HAR is pleased to announce one of the latest releases from Encyclopédie Bérose des histoires de l’anthropologie: an article (in English) presenting the history of Afro-Brazilian religious studies from a fresh perspective. A Portuguese version is also available.

BEROSE Reference: Morais, Mariana Ramos de, 2025. “Afro-Religious Anthropology at the Crossroads: Towards Other Histories of the Discipline in Brazil,” Encyclopédie Bérose des histoires de l’anthropologie. https://doi.org/10.70601/2k735b7.

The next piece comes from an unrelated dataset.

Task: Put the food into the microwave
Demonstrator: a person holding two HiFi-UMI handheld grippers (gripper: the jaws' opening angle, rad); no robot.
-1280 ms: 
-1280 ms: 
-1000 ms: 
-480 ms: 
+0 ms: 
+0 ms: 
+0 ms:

This article examines the intersections between Afro-religious and anthropological practices, seeking to retell the history of the anthropology of Afro-Brazilian religions. It traces this field from its foundational studies at the turn of the twentieth century through the early decades of the twenty-first century, highlighting shifts in the discipline—particularly regarding researchers’ involvement with the religious practices they study. Accordingly, the article pays close attention to the theoretical and methodological approaches adopted by authors from diverse intellectual traditions, as this area of anthropology brings together Brazilian and international scholars trained both in Brazil and elsewhere, while also including Afro-religious practitioners themselves.

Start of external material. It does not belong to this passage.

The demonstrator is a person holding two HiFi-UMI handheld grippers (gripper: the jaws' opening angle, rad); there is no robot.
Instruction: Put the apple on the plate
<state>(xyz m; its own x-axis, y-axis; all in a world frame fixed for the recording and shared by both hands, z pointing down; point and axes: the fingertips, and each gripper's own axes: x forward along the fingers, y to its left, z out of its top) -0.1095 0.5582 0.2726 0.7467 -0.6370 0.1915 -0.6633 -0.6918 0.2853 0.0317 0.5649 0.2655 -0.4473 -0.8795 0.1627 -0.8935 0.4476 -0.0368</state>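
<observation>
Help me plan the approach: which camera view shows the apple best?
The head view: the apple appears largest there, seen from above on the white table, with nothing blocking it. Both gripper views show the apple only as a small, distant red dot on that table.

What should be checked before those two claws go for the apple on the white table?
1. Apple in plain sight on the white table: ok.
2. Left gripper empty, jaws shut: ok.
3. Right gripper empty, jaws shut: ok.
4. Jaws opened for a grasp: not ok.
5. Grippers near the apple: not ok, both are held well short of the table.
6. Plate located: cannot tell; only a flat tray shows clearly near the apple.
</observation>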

The article reviews the formation of the anthropology of Afro-Brazilian religions as documented in the literature, emphasizing the engagement of researchers with the communities they studied, especially practitioners of Candomblé. Mariana Morais then turns to authors whose significance has been increasingly recognized within an anthropology that now more explicitly asserts the presence of Black scholars in its history and practice. In this broader effort to retell the histories—and stories—of the anthropology of Afro-Brazilian religions, Afro-religious practitioners who conducted research on their own traditions, as well as those who later became professional anthropologists, emerge as central figures.